He sent me a small smile before he began.

"For a while I thought my brother stopped coming around because we had a little quarrel one night. You see, my brother was a fighter. Like a professional. And around the time we had this argument, he had just gotten married. But he was so focused on all the fighting and the winning he hardly looked at his wife. That didn't sit well with me and I told him he should just let her go so she could find happiness, but . . . you can imagine how that went," he ran his hand over his shaved head.

"Anyway, I didn't hear from him for a while after that. His wife kept saying he was okay so I didn't worry about it, but then it got really strange the next year. His wife told me he would come home all bruised up which wouldn't be surprising if he hadn't given up his fighting career a while back. I thought that maybe he just did some of it on the side now and didn't want to tell her, so still I didn't worry.

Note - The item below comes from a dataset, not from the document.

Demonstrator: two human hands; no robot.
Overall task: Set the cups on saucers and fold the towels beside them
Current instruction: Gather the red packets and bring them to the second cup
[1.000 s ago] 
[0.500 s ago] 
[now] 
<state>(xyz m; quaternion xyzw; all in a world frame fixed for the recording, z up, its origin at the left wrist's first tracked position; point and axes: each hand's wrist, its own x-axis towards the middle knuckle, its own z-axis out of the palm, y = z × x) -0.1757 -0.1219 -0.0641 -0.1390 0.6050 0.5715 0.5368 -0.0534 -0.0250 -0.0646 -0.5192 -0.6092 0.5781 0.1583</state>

"When he visited a few times he seemed okay, maybe a little stand-offish, but every time I asked if he was alright he swore up and down that life was great. And for a while I went along with it. Until . . . he had a daughter," his lips went into a straight line. I could tell this wasn't an easy topic for him.

"My brother is a good man. Out of the four of us he was always the kindest and ambitious one. A little hot-headed, but he was going places, and we knew it. I also knew that no matter what kind of career he had or what he would do to achieve his goals, he would never miss the birth of his daughter," his eyes darkened at that, which confirmed my heartbreaking suspicions. "It was a terrible . . . long night. I'm only glad Rhonda was there at the time to help his wife through it all because if not, she would have been alone. And when he finally came stumbling into the hospital with his face all bruised up . . ." he shook his head slowly. "As battered and bruised as my brother was, that wasn't nearly as much pain as what his wife went through that night. I don't remember what I said, all I remember is slamming him against the wall yelling at him from the top of my lungs. But I quickly discovered it didn't matter. When I saw his eyes and how . . . lifeless they were, I knew something was wrong. Seriously wrong.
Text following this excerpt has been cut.